Dass es in der Bibliothek solches Archivgut überhaupt gibt, sei - laut Dippold - höchst ungewöhnlich. Verhörprotokolle, Urteile, überhaupt die Korrespondenz zwischen Behörden und anderes Schriftgut über diese Prozesse galten im frühen 19. Jahrhundert grundsätzlich nicht als archivwürdig. "Die Prozessakten wurden im 19. Jahrhundert als Altpapier verkauft", erklärte der Leiter der Kultur- und Heimatpflege des Bezirks Oberfranken. Durch glückliche Umstände blieben sie erhalten und gelangten in verschiedenen Partien in die damalige Königliche Bibliothek Bamberg: Der größte Komplex wurde vor 1821 erworben, zwei Schenkungen aus Privathand kamen 1854 und 1875 hinzu. Seither dienen sie hier der seriösen Forschung als Quelle. Die Bamberger Hexenprozessakten wurden vor geraumer Zeit von der Staatsbibliothek Bamberg detailliert erschlossen.
Keine Effekthascherei
"Hexereiprozesse gehören zu den historischen Ereignissen, die bei den Menschen auf großes Interesse stoßen", zeigte sich Dr. Dippold sicher. Die Frage sei gewesen, wie das Gedenken an jene Unschuldige zu pflegen sei. Hierfür habe man sich bewusst für eine nüchterne, sachliche und neutrale Umsetzung entschieden - jenseits von Effekthascherei. "Wir haben den seriösen Weg gewählt.

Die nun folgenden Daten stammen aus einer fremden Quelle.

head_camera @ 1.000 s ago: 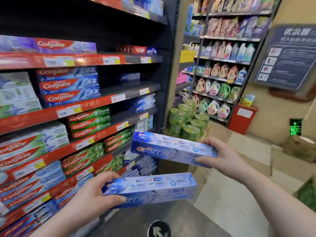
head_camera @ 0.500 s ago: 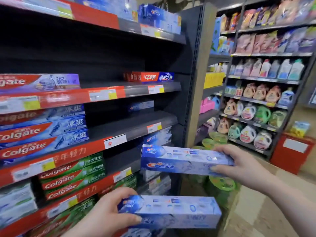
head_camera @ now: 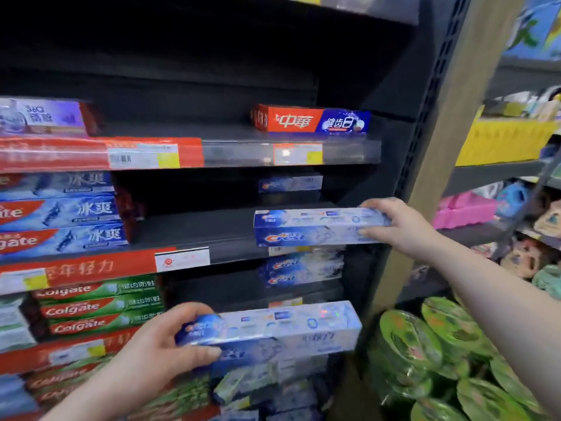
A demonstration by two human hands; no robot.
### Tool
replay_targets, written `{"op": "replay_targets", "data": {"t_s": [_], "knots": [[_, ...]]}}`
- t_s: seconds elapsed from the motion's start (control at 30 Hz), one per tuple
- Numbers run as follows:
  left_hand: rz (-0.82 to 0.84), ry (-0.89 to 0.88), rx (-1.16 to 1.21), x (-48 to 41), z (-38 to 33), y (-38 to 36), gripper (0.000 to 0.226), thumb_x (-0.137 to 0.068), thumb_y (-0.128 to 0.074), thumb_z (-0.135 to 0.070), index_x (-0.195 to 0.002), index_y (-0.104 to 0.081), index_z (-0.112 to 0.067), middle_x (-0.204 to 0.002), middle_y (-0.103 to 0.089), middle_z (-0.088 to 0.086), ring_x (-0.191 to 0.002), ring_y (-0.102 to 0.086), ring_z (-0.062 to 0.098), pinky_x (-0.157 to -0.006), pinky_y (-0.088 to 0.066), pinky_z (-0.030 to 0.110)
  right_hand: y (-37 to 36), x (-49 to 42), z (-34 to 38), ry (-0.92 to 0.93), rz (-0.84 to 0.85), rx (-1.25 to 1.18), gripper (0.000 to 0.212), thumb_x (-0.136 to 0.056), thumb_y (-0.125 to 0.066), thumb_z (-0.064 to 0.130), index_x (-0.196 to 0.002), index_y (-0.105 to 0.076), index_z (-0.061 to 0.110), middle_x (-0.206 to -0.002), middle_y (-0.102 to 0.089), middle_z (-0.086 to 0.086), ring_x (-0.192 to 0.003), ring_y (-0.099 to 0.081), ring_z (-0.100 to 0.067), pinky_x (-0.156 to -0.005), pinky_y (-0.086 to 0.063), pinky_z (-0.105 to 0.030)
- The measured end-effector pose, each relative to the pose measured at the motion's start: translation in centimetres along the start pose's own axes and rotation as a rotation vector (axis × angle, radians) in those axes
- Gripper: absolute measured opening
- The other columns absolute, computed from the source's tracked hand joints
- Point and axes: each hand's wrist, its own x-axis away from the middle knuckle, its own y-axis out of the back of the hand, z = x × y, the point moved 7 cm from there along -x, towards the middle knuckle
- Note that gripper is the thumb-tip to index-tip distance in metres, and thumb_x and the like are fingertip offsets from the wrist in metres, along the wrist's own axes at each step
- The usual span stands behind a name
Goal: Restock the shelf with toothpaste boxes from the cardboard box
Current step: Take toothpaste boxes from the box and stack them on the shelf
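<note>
Since half a second ago the right hand (head_camera: pixel 400 226) has carried its blue-and-white Crest toothpaste box (head_camera: pixel 315 227) up to the front edge of the dark metal shelf (head_camera: pixel 194 232), at its right end, fingers clasped round the box's right end. The left hand (head_camera: pixel 158 350) grips a second blue-and-white toothpaste box (head_camera: pixel 282 332) lower down, off the shelf.
</note>
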Motion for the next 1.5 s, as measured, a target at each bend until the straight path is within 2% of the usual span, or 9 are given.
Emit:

Nachgebaute Phantasie-Folterinstrumente, die es anderswo zu sehen gibt, sind in meinen Augen eine Verhöhnung der Opfer. Ein ehrendes Gedenken ist nicht mit Showelementen oder Schaum vor dem Mund zu erreichen", verdeutlichte Dr. Dippold. Der von Kronach eingeschlagene Weg sei absolut richtig und passend.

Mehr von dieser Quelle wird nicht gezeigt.